Elle dit avoir rencontré vendredi dernier dans le métro, ce lieu dans lequel naguère Nathalie Kosciusko-Morizet jouissait presque, elle est élégante, donc elle parlait de moments de grâce, un jeune homme. Ça s’est passé, dit-elle, sur la ligne 8, niveau Concorde, c’est l’endroit où il y a 200 ans les sans culottes, dont les descendants aujourd’hui vivent au Cap d’Agde, ont découpé Louis 16. Énorme erreur puisque maintenant on est condamné par défaut à suivre les interviews nulles de Harry et Meghan qui chouinent dans un F47 en Californie. 

En fait cette étudiante, appelons-là Jean-René pour dégenrer le contexte, a flashé sur ce garçon croisé dans le métro

 Elle écrit « il a les yeux clairs, les cheveux bouclés », donc ouf ce n’est pas PPDA, et autre renseignement, il lit l’Existentialisme est un humanisme de Jean-Paul Sartre, et là, dit-elle, elle craque parce qu’elle adore les romans philosophiques, la situation 100% française, que même les scénaristes d’Emily in Paris sur Netflix se seraient dit « ok, là, c’est un peu gros ». Dans les autres pays, si vous lisez l’Existentialisme est un humanisme dans le métro, on vous dénonce pour comportement étrange et la police vous abat, mais à Paris, avec un vieux bouquin de Sartre, on séduit. On pécho, comme disent les jeunes. 

C’est ça la France, on se farcit Afida Turner, mais en vrai, au fond de nous, on a envie de se faire déniaiser dans un bibliobus.

Le poids de la littérature dans ce pays est dingue

Si j’étais Bernard Pivot, je passerais mes journées dans les saunas coquins. Donc l’étudiante, appelons-là Amadou pour dégenrer et racialiser le contexte, passe cette annonce sur le net pour retrouver le fan de Sartre, le Parisien fait un papier, et hier, ô joie, Cupidon Akbar, elle a annoncé qu’il s’était signalé.
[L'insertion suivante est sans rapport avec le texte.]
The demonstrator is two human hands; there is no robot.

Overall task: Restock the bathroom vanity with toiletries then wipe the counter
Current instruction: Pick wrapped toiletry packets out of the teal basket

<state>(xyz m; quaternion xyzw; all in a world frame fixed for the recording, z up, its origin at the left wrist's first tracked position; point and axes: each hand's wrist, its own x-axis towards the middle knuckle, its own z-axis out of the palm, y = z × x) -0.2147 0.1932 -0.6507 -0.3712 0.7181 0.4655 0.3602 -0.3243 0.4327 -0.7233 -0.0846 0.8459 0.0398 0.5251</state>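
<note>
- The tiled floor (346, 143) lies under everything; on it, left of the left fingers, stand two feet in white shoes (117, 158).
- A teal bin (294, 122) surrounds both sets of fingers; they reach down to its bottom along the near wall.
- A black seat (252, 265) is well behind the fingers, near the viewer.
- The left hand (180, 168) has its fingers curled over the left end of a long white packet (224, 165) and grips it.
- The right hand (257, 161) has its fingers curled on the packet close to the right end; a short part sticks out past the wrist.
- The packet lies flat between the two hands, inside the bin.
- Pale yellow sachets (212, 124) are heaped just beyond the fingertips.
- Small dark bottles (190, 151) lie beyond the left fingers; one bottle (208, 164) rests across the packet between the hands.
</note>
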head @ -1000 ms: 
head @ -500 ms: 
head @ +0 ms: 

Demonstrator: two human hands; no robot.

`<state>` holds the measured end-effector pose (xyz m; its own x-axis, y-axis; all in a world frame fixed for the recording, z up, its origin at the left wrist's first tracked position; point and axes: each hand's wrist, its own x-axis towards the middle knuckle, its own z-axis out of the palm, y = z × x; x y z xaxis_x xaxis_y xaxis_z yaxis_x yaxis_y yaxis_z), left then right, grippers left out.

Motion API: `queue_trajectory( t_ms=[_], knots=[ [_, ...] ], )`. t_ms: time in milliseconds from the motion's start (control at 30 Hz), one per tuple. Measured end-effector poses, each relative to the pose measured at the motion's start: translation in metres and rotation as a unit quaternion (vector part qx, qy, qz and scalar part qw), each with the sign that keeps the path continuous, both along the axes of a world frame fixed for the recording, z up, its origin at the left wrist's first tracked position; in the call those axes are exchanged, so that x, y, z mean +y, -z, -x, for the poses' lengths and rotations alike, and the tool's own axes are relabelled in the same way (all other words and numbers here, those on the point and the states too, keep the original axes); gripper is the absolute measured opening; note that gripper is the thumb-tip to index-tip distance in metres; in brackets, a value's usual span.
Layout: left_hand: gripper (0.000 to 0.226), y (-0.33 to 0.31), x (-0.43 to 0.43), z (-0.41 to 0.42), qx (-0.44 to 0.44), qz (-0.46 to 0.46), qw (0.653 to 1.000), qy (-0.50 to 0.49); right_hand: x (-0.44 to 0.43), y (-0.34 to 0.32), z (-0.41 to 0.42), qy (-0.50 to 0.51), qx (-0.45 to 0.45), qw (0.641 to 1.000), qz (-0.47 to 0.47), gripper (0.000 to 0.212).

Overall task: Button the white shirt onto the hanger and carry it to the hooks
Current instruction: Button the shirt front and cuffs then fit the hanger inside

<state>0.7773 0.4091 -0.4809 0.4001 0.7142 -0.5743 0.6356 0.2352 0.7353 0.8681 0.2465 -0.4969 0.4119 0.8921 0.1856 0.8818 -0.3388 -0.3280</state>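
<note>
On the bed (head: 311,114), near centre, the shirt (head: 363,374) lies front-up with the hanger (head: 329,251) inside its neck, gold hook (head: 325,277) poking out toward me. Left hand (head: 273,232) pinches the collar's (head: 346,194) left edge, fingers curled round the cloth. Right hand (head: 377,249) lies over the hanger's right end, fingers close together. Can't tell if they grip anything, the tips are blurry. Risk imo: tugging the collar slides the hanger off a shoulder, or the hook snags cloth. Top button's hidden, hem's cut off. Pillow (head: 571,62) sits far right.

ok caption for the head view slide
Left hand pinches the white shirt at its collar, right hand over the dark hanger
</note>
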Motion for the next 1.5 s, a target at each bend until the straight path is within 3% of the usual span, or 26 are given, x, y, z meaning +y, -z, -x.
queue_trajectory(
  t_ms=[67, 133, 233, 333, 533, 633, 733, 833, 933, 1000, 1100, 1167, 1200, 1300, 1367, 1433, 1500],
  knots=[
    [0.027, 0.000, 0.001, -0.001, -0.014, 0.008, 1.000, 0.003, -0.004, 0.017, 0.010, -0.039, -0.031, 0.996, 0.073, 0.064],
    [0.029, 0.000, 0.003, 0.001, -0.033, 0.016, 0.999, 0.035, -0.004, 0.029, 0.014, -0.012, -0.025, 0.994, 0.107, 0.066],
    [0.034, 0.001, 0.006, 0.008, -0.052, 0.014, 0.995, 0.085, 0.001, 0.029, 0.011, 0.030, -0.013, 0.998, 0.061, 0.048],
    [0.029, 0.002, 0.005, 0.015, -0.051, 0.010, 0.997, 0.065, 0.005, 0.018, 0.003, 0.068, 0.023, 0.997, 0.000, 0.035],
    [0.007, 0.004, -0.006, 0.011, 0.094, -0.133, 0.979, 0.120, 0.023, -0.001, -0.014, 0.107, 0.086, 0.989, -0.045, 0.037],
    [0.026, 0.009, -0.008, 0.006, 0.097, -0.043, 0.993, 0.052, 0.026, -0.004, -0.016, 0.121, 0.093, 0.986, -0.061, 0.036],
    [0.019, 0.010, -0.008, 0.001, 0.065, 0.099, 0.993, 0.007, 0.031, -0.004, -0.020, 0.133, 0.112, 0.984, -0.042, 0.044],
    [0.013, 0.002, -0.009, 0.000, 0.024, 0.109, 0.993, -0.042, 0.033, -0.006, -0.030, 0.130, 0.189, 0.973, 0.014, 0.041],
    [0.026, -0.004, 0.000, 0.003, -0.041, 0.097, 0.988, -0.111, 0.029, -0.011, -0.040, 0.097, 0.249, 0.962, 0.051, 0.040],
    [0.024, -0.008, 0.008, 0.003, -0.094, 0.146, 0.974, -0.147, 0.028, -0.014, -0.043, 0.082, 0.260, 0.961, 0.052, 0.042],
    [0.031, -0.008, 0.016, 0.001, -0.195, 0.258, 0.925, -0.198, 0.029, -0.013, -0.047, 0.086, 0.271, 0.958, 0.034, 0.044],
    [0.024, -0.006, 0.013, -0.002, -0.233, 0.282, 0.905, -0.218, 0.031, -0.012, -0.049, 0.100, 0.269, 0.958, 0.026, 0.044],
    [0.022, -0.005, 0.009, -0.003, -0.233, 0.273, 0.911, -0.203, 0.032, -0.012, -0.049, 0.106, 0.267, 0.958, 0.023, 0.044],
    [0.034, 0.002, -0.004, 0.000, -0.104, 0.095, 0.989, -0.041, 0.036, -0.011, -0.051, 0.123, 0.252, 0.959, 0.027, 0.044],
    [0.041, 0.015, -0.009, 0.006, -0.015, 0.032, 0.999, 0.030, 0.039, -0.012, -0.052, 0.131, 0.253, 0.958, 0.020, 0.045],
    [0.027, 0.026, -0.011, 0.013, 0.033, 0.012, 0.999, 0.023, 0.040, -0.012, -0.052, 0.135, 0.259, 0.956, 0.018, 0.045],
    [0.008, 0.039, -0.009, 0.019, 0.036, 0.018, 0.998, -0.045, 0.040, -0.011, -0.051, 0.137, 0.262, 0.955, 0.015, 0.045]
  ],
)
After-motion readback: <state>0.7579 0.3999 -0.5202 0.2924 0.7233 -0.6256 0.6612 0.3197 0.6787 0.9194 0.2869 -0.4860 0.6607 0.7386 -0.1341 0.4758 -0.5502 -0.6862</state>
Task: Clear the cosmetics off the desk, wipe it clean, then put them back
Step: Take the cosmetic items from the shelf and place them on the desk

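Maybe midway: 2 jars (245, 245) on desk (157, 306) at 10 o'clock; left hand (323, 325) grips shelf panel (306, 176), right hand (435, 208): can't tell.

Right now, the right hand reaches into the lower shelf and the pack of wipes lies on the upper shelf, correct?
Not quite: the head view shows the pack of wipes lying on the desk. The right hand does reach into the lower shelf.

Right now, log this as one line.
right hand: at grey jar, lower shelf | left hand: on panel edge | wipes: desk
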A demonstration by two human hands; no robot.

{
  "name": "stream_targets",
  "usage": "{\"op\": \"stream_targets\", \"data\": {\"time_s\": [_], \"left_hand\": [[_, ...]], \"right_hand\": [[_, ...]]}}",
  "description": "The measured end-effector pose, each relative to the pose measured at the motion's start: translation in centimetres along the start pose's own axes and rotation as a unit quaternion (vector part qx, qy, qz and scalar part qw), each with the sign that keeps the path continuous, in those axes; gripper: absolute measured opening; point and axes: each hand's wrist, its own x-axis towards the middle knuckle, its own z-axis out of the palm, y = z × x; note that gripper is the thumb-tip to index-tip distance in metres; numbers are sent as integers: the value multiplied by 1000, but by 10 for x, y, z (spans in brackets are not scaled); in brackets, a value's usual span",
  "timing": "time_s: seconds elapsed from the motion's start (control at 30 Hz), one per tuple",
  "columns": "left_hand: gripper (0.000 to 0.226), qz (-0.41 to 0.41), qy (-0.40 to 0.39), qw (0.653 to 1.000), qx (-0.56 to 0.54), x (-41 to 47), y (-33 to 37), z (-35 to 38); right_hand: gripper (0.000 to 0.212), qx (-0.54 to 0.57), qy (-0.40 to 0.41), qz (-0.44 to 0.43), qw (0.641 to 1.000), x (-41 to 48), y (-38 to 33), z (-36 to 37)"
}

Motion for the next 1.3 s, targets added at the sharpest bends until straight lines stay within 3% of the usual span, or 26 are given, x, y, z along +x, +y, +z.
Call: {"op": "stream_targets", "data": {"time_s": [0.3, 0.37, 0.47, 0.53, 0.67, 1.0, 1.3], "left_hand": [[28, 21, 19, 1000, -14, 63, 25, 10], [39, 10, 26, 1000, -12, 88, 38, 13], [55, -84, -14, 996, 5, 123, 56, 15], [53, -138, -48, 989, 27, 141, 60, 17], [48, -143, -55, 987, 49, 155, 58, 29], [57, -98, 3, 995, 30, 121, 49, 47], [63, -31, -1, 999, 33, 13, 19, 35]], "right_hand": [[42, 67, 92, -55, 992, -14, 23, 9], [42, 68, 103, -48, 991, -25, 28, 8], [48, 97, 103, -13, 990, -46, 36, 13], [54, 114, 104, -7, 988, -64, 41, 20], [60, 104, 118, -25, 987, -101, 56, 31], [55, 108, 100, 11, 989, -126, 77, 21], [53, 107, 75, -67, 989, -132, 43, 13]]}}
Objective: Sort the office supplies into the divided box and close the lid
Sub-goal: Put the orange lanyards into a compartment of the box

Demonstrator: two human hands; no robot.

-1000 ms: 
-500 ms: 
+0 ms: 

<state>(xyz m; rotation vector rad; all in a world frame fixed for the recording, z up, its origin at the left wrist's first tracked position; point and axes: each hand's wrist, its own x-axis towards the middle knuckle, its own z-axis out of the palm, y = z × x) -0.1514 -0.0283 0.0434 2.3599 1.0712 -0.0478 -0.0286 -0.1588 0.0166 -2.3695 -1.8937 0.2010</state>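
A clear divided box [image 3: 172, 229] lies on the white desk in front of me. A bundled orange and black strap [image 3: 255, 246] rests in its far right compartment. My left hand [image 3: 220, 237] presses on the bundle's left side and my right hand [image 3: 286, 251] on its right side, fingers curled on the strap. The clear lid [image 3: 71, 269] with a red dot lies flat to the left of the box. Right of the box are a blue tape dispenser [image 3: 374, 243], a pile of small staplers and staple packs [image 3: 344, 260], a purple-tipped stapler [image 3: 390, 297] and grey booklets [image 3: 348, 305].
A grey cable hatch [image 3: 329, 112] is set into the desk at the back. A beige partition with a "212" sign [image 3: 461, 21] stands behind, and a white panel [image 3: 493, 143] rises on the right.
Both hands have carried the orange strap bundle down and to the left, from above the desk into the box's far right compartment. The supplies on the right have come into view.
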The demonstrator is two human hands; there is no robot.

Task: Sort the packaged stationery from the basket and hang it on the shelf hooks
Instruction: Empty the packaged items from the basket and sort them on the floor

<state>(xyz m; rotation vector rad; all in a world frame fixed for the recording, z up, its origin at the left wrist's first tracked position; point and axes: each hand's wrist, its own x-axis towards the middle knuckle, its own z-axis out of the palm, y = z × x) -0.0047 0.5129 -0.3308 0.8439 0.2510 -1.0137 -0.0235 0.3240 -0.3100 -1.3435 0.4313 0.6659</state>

Et je vais vous dire, l’époque est tellement glauque, il pleut, il y a le Covid, le couvre-feu bientôt va débuter à 10h du matin, que cette romance, c’est le seul truc positif qui se déroule depuis un an. Mais malheureusement, je vais vous décevoir, Pastureau briseur d’ambiance depuis 7 générations, cette étudiante, appelons-là Jurgen-Toufik, pour dégenrer, racialiser et métisser le contexte, a révélé hier que le type était déjà en couple. 

Forcément, le seul lecteur de Sartre de tout le métro, les autres lisent 20 Minutes, tout le monde le veut. 

Mais, épilogue, cette étudiante, appelons-là comme on veut, dit, à l’issue de cette histoire, croire encore plus en l’amour, car c’est ainsi que nous sommes faits, nous français. Les autres ne peuvent pas comprendre.